It’s those hard realizations that make Go Gentle such an instantly moving album, and Fisher has already had fans approach him teary-eyed after his concerts. But he didn’t conceive of Go Gentle as a roadmap for grief. He was simply telling two stories he knows by heart: his own and his mother’s. “It’s a realistic documentation of what happened, like a documentary you’d watch,” Fisher says. “I tried to write about my personal experience but pose it in a way open for others who want to enter and, maybe, if we’re lucky, we could start to heal together.” He concludes, “If people are going through hard times or something similar to what I experienced, then I hope these songs will make them feel less alone.”

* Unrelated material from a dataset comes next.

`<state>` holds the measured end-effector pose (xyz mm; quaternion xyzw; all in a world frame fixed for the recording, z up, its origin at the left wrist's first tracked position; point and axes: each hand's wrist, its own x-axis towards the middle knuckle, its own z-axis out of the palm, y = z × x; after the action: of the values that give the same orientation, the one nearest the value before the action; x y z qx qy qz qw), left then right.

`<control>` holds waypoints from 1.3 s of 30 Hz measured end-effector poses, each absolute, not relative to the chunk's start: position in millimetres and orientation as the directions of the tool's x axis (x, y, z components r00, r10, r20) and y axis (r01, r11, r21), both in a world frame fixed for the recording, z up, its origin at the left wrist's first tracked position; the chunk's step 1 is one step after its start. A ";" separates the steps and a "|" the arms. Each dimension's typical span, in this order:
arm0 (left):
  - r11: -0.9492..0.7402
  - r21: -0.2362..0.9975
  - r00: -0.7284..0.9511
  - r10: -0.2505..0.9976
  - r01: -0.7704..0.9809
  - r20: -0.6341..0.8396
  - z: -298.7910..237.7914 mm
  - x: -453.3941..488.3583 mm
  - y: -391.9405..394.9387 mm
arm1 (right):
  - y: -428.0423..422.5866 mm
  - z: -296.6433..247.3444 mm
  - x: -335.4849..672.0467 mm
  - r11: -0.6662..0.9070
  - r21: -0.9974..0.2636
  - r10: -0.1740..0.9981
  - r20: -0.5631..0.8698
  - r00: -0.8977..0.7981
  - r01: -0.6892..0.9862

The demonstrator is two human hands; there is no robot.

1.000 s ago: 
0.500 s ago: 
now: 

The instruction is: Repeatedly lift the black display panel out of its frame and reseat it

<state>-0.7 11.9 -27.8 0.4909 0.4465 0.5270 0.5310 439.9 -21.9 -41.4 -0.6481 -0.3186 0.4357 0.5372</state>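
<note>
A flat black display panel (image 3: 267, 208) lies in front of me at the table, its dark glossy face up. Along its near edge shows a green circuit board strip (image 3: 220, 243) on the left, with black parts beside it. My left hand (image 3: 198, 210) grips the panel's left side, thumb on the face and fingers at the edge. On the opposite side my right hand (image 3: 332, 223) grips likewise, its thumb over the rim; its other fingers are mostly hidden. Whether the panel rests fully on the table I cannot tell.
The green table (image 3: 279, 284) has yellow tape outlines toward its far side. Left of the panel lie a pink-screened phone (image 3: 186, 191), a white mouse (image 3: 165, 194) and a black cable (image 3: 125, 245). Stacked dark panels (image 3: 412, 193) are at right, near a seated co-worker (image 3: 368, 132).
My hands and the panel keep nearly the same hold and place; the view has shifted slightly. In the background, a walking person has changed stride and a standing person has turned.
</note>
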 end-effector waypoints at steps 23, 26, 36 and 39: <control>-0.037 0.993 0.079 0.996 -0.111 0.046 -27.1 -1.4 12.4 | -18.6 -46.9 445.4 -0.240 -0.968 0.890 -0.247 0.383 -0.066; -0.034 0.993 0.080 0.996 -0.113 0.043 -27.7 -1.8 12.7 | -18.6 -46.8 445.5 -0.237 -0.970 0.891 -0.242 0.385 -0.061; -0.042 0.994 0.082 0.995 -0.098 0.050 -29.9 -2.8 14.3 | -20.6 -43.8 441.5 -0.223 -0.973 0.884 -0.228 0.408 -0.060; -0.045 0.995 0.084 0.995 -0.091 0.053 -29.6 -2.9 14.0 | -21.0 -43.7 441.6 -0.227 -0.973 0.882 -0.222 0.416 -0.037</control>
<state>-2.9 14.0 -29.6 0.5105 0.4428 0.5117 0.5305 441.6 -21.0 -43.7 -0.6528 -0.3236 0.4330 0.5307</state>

A prolific songwriter (he is rumored to have written nearly 2,000 songs) with over a dozen released studio albums, Fisher has caught the ear of the music world at large. Rolling Stone describes his music as “a world traveler’s perspective on American folk-rock,”at the same time, PopMatters applauds it as “captivating,” and No Depression describes it as “simple, yet emotionally complex meanderings… His voice is a hoarser Jim Croce, with pen ready to strike a la Billy Bragg meeting an old Johnny Cash notebook.” Glide adds, “folk-rock sentimentality with imagery that would be at place in an old Ray Price song, Fisher taps into a sound that is at once moving and different.”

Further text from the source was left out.